In this #Metoo moment it would be easy to see Valerie as one of those stereotypically oppressed wives who sacrificed her own ambitions to those of husband, home and family. There’s an element of truth in this because John cast an almighty shadow and displayed the full set of masculine traits we now love to hate, but it’s not the whole story. If Valerie had wanted to have a career as an exhibiting artist she could have had one. Her work was good enough and if John were an obstacle – practical or psychological – that problem was removed when he left in the early 1980s.


Like her husband, she found excitement in Spanish painting: Encuentro Español, (c.1966).

The decision not to show has its pros and cons for any artist. No deadline pressure or commercial imperatives allows for a good deal of freedom, but the trade-off means missing the inestimable stimulus of seeing your work on a gallery wall, where faults and weaknesses become immediately apparent.
The title “a rare sensibility” comes from a remark by British artist, Alan Davie, who visited the Olsens in Australia and admired one of Valerie’s pictures. There’s an undoubted sensibility here but also a frustrating lack of development. Valerie had talent to burn but she acted as a lifelong student, constantly sampling and experimenting. I lost count of the number of other artists whose influence may be seen in these pictures – from Miró to the CoBrA school; from John Passmore and Godfrey Miller to the Surrealists, the French Tachistes and the American Abstract Expressionists. She cited Arshile Gorky as a particular inspiration.

Everything Olsen attempted was skilfully executed and embraced on a deep level. She didn’t settle for superficial resemblances but entered fully into the spirit of each venture. It’s the originality that goes missing – not because this is something innate to each person, but because she never seemed to persevere with a style of painting long enough to reach this plateau.

Valerie Marshall Strong Oksen, Banksias (1989).

John Olsen was no less derivative, no less obvious in his influences, but ambition and determination drove him to break through to another level. His greatest works transcend comparisons with his peers.

With Valerie, the avant-garde aspirations of paintings such as Undergrowth and Afternoon Yarramalong (both 1963), are rarely equalled in the later works. In these pictures, still ostensibly landscapes, she deftly catches the wave of abstraction that was sweeping the planet. In Encuentro Español (c.1966), Olsen shows that she could match it with her husband in reflecting the excitement they found in Spanish painting.

  Later works such as Red Gums, Angophora Valley (1980) and Summer Pond (c.1985) show Olsen being prepared to continue working on a large scale, but she has grown much less assertive. These paintings are impressionistic studies that respond sensitively to the landscape, putting clusters of small brushstrokes against thinly painted fields of colour.
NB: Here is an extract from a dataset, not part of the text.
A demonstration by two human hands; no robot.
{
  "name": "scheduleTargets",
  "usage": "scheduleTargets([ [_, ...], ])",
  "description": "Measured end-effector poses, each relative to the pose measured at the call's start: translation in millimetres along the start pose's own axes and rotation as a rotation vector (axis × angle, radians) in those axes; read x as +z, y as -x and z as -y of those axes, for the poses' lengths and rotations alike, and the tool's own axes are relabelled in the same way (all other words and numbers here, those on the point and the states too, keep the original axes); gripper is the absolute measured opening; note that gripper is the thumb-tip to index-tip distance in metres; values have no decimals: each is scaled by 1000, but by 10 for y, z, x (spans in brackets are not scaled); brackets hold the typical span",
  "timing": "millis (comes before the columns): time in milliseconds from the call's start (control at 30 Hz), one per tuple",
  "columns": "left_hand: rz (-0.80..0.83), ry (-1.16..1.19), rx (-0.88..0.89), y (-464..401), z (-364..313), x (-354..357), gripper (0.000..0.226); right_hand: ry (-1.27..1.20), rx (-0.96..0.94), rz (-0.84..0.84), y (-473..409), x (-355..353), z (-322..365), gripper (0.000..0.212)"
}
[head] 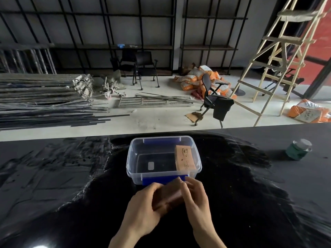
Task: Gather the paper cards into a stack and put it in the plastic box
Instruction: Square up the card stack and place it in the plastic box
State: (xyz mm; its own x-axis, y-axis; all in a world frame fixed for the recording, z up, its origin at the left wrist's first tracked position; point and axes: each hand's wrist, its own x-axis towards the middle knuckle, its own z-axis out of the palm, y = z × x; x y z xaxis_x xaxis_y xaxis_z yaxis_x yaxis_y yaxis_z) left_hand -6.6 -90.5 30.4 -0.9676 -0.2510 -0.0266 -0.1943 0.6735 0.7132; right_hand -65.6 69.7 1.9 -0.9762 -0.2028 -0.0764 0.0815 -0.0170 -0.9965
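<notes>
A brown stack of paper cards (169, 196) is held between both hands just in front of the clear plastic box (132, 158), slightly blurred. My left hand (143, 208) grips its left and near side. My right hand (196, 199) pinches its right edge. The box stands open on the black table, with blue clips on its near and far rims. Inside it, against the right wall, another tan stack of cards (184, 158) leans upright with printing on its face. A small white label (151, 165) shows on the box floor.
A green jar with a clear lid (298, 149) stands on the table at the right. The black tabletop (71, 176) is glossy and streaked. Beyond its far edge lie metal rods, office chairs, orange sacks and a wooden ladder.
</notes>
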Motion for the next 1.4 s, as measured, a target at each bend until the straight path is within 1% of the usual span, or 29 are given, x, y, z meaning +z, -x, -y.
scheduleTargets([
  [67, -103, 310, -82, 2, -2, -4, 37, -66, 46, 101, -2, -84, 85, 42],
  [133, -125, 560, -189, -6, -68, -5, 37, -81, 25, 215, -4, -103, 175, 41],
  [200, -117, 727, -254, -20, -138, 1, 43, -79, -14, 233, -25, -77, 250, 37],
  [267, -113, 797, -282, -23, -186, 5, 46, -84, -33, 226, -53, -54, 298, 39],
  [367, -101, 825, -315, -34, -211, -19, 41, -45, -52, 222, -74, -20, 341, 40],
  [433, -93, 851, -331, -61, -204, -43, 31, -37, -58, 208, -92, 0, 347, 38],
  [533, -148, 903, -343, -107, -216, -112, 21, 43, -114, 200, -139, 102, 383, 36],
  [600, -212, 909, -337, -145, -217, -171, 15, 262, -267, 122, -216, 176, 392, 35],
  [667, -276, 936, -369, -186, -219, -251, 9, 650, -472, 19, -305, 208, 399, 39],
  [700, -314, 946, -393, -212, -205, -294, 10, 845, -546, 23, -349, 213, 393, 44],
  [733, -350, 948, -408, -237, -189, -340, 12, 994, -585, 64, -381, 225, 374, 50],
  [800, -389, 935, -409, -286, -180, -415, 17, 1206, -611, 138, -398, 248, 277, 58],
  [900, -401, 933, -402, -326, -197, -484, 22, 1378, -591, 172, -393, 285, 130, 63],
  [1033, -398, 902, -415, -350, -215, -470, 19, 1418, -559, 200, -322, 253, 131, 67],
  [1167, -381, 869, -418, -385, -278, -425, 17, 1432, -503, 272, -142, 188, 116, 68],
  [1267, -353, 816, -427, -473, -286, -386, 15, 1391, -552, 292, -19, 134, 121, 68],
  [1300, -343, 797, -430, -520, -288, -373, 16, 1325, -583, 284, -9, 82, 167, 67],
  [1333, -328, 781, -434, -574, -293, -360, 17, 1231, -619, 234, -35, 9, 230, 65],
  [1400, -291, 743, -457, -686, -321, -338, 20, 1116, -590, 65, -186, -214, 369, 63],
])
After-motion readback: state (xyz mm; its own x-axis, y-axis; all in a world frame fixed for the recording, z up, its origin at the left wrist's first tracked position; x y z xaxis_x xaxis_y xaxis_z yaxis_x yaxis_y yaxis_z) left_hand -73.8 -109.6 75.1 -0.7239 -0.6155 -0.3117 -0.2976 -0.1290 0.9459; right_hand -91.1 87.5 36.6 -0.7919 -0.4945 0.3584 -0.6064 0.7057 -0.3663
There’s an ‘overall’ feel to these interiorised paintings, which capture a mood rather than any specific scene. She’s more interested in tone than in composition.

There are small pictures from every period – mainly landscapes and still lifes – that show Olsen’s quality as a painter. It’s a little sad she never had the urge to push herself into the limelight. Fortune in the visual arts tends to favour the aggressive, self-confident types, but for Olsen this would have gone completely against the grain. Then again, perhaps it’s unfair to expect all artists to be shouting, “Look at me!” We might be more appreciative of those who can temper their creative obsessions with demonstrably human qualities.